Impressive! I thought they might have dropped due to the storylines possibly getting more convuluted due to three series worth of back story that can be referred to, thus putting casual viewers off. But maybe I was given the wrong impression by watching last night's episode. Like I said before, watching the end-of-season finale is not the best way to start off, is it?
QUOTE: They've held up brilliantly and the series has been in the national top ten most watched programmes 4 or 5 times. It only once got beaten in its own timeslot and that was by Britain's Got Talent
The Final thereof.
It gets better:
"Unofficial figures show that the final episode of Series Four, Journey's End, was watched by 9.4 million viewers, giving it a 45.9% share of the total television audience.
Not only was the programme the highest rated on Saturday, beating the second placed Casualty by nearly 4 million viewers, it is currently the highest rated programme of the week. If no Sunday programme manages to beat it then this will be the first time in the series' long history that it has ever been the top rated programme of the week"
Season two's figures dropped alarmingly as it ran into a very hot summer, prompting some newspapers to speculate that the show was already a spent force.
Again, I disliked the finale less than many of y'all. "Good in parts", I thought it was. Tennant plays the Emotionally Wounded Doctor very well; far better than he plays the manic end of the character's bipolarity. Donna's story really was desperately sad, and in an interesting way. And Other Doctor whispered "I love you" to Rose, which pushed all those buttons in me that make me a fan of things like Dolly Parton and Puccini.
On the other hand, it was very, very flawed, even at the "emotional" level that RTD fondly imagines he's made his own. You just can't have Real Doctor saying to Other Doctor "What have you done?" because Other Doctor's just committed Dalex genocide, tapping into an ethical theme that's been there, and part of who the Doctor is, since Genesis of the Daleks, only for him to be perfectly cheerful in the next scene. That's leaving aside the more basic, but more superficial, "Why did you have to do that?" moments like the way, when your planet's being towed through spacetime by the Tardis, your crockery might fall off the mantlepiece but that's just about it.
Candidate for bad science spot of the week: the way you can see the whole surface of the Earth when it's in deep space, only for the nighttime side of it suddenly to go dark when it's back in orbit around the Sun. Never RTD's strong suit, the science--and fair enough, except that this was once something the show used to have a fair crack at.

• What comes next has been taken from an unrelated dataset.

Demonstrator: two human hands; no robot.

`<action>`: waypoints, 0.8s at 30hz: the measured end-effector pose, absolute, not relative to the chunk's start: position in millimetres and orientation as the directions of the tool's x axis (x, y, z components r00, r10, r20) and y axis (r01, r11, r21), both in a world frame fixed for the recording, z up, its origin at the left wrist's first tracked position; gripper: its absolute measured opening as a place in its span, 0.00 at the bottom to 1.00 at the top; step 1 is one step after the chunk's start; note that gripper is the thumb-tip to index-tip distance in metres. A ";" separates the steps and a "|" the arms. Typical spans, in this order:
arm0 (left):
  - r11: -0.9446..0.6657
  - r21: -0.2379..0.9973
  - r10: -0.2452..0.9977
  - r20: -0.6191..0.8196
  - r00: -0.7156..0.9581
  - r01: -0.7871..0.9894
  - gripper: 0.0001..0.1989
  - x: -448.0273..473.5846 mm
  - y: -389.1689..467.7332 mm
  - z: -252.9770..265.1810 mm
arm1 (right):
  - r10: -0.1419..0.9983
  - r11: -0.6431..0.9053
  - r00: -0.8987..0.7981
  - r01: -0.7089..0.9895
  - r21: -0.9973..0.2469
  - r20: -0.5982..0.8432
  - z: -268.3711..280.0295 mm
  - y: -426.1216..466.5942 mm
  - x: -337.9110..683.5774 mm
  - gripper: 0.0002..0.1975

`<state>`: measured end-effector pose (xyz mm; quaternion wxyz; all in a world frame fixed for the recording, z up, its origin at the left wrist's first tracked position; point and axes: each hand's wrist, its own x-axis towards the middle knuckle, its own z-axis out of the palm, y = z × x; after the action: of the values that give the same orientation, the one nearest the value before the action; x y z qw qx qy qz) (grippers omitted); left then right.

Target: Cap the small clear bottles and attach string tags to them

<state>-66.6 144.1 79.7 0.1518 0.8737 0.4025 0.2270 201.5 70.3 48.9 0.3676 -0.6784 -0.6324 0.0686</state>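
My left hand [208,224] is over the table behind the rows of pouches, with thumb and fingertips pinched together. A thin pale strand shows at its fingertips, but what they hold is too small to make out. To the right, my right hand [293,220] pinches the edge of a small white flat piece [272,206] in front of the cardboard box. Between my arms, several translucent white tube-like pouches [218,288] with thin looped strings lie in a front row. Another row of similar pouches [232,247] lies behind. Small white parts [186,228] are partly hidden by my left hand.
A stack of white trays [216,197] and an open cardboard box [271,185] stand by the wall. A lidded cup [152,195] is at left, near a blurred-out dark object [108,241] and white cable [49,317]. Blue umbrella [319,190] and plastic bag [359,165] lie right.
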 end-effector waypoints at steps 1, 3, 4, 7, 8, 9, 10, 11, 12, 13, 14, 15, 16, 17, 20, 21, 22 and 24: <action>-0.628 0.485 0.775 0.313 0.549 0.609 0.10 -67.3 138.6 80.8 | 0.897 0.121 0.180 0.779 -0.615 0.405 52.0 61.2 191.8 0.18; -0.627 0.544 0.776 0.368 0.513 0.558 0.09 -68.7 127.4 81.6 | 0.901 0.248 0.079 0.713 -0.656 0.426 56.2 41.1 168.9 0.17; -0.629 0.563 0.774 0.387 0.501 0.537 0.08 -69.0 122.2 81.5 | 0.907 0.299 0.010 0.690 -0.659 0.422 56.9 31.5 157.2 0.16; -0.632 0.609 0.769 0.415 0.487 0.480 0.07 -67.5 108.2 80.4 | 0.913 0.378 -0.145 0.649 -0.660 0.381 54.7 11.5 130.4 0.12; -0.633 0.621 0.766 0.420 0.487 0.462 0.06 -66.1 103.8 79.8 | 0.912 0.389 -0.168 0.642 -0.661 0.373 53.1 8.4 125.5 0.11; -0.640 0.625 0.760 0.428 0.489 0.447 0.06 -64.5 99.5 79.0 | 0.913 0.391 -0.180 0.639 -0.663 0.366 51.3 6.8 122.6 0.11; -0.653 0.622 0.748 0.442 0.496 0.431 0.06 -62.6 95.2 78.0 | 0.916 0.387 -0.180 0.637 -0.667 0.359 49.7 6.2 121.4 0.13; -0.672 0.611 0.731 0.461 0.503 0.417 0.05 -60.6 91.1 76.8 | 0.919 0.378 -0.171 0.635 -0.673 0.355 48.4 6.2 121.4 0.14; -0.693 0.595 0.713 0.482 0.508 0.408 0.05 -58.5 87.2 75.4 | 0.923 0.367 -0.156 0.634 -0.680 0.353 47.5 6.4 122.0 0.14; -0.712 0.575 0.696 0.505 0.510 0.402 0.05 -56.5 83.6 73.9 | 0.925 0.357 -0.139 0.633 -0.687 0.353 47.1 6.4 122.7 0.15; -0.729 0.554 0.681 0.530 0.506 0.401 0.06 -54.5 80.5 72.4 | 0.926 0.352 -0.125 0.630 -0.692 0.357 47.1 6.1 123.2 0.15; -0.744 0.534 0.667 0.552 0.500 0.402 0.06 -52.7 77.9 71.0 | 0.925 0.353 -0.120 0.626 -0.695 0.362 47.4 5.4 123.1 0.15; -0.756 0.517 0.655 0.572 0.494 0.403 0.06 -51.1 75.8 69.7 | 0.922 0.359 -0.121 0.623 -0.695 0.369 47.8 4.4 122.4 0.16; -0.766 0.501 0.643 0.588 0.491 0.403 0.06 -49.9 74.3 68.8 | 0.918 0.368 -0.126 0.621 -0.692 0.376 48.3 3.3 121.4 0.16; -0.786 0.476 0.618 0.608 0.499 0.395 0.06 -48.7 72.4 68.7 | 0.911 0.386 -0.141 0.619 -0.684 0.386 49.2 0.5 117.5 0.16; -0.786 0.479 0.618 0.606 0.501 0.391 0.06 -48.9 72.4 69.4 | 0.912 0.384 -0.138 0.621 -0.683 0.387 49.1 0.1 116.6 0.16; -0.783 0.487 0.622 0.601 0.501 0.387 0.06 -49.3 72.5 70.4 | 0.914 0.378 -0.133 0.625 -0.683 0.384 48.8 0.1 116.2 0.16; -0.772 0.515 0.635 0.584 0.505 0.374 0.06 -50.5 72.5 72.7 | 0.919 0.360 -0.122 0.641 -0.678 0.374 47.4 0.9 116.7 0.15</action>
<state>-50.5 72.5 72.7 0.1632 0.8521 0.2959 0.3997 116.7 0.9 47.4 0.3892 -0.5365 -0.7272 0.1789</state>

On the genocide thing, I sympathised with Rose and reformed-Doctor in the first couple of seasons of New Who, but frankly, I'm starting to struggle to see what's wrong with it in this instance. The Daleks (or RTD, anyway) have made perfectly clear that a) they intend to wipe out every other living thing, and b) they have the means to do so, no matter how defeated and contained they seem. Furthermore, with the exception of the human-corrupted ones, the only emotion they experience is hatred. Given those facts, what exactly is the moral argument against wiping them out? By not doing so, you're basically inviting the genocide of the entire universe when the Doctor's not looking.
Reluctantly accepting the moral argument for something and being the one to carry it out isn't quite the same thing, but yeah, you'd expect a time lord with such superintelligence to be a little bit above the squeamishness that us lesser mortals might feel for such a necessary act.
Lawrence Miles latest blog is up, same link as before - http://beasthouse-lm2.blogspot.com/ - haven't read it myself yet, but he does point out a glaring continuity error with season 1 episode 5 in his graphic in the top right corner.
QUOTE: Back to crappy, wanky audition-based shit shows with Andrew Lloyd-Webber's smug, punchable features smirking at me, I suppose.
How sadly true. Because no matter how bad Dr Who is (this was confusing and a bit deus ex machina even for RTD), it's still a billion times better than Britain's Got Desperate Twats Wanting Fame In Musicals Academy.
So, looks like we may have our two new Torchwood recruits as well.
Yes - Miles is a funny old sod, and often talks a lot of nonsense (not least because he's powered by total bitterness) but there's not that much there to disagree with. Some of those points are very, very good ones.
I didn't read the 25 suggestions, but the intro is a mix of wild speculation, and him confusing his own opinion with that of the public's. "Nobody in the "real" world would consider James Nesbitt to be a serious actor . . ." Well, yes they would, millions of people would.
His stuff about Doctor Who's ratings seems to be predicated on its ratings having drastically fallen, which they haven't.
Actually I read the first suggestion. It was as above.
Millions of people would consider Britain's Got Talent to be great television, and read the Sun, although I can understand why you'd think the intro is shite.
I'd actually agree with about 21 of the suggestions. And most of them have either been said on OTF before, or haven't despite the fact that they're really obvious.
QUOTE: Millions of people would consider Britain's Got Talent to be great television, and read the Sun
Well, yeah. I'm not sure what you're driving at. He's not saying people shouldn't think James Nesbitt is a good actor (or, later, that Catherine Tate was a good companion). He's saying that they don't.